Romeo is oppressed and sad for he cannot win favor of Rosalind who has sworn to live a chastity life. Romeo’s cousin Benvolio suggests him to forget her by examining other beauties. Romeo rejects that. He doesn’t believe Benvolio can teach him to forget. Benvolio considers himself is “in debt” to Romeo, and wants to prove that Romeo can forget Rosalind.

Romeo.

Show me a Mistress that is passing fair,

What does her beauty serve but as a note,

Where I may read who past that passing fair.

Farewell, thou can’st not teach me to forget.

Benvolio.

I’ll pay that doctrine, or else die in debt.

[Exeunt. . . .]

Tut, man, one fire burns out another’s burning,

One pain is lessened by another’s anguish:

Turn giddy, and be holp by backward turning:

One desperate grief, cures with another’s languish:

Take thou some new infection to the eye,

And the rank poison of the old will die.

Romeo.

Your Plantain leaf is excellent for that.

Benvolio.

For what, I pray thee?

Romeo.

For your broken shin.

Benvolio.

Why, Romeo, art thou mad?

Romeo.

Not mad, but bound more than a mad man is:

Shut up in prison, kept without my food,

Whipped and tormented.

*Your Plantain leaf is excellent for that: Plantain leaf can salve one’s wound or broken shin, but Benvolio has no physical wound. Plantain leaf sounds like plainting-leave, exiting with grievance.

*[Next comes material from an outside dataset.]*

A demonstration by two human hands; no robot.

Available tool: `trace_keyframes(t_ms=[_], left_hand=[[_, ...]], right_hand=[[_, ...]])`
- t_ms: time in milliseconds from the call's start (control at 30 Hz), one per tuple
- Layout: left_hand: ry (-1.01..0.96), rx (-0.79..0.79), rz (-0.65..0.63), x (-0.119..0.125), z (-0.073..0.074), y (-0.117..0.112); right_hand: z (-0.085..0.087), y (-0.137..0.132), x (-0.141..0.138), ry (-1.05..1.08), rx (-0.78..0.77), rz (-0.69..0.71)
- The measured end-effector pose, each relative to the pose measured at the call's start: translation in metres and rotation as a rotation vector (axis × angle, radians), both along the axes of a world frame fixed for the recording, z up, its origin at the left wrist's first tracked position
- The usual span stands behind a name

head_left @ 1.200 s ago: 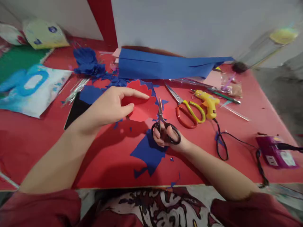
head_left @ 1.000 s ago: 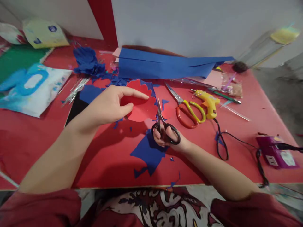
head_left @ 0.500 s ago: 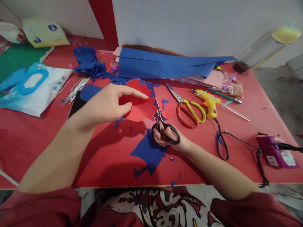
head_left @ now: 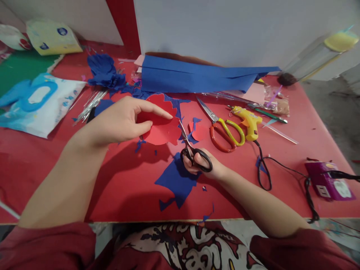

Plaint has the usage of to complain or lament. Romeo expects Benvolio will fail to persuade him and leave with lament.

*For your broken shin: Benvolio is in debt to Romeo to let Romeo forget Rosalind, which Romeo does not believe. Benvolio can pay that debt by admitting Romeo is right, but Benvolio will not do that. Romeo forgets Rosalind right after Juliet appears.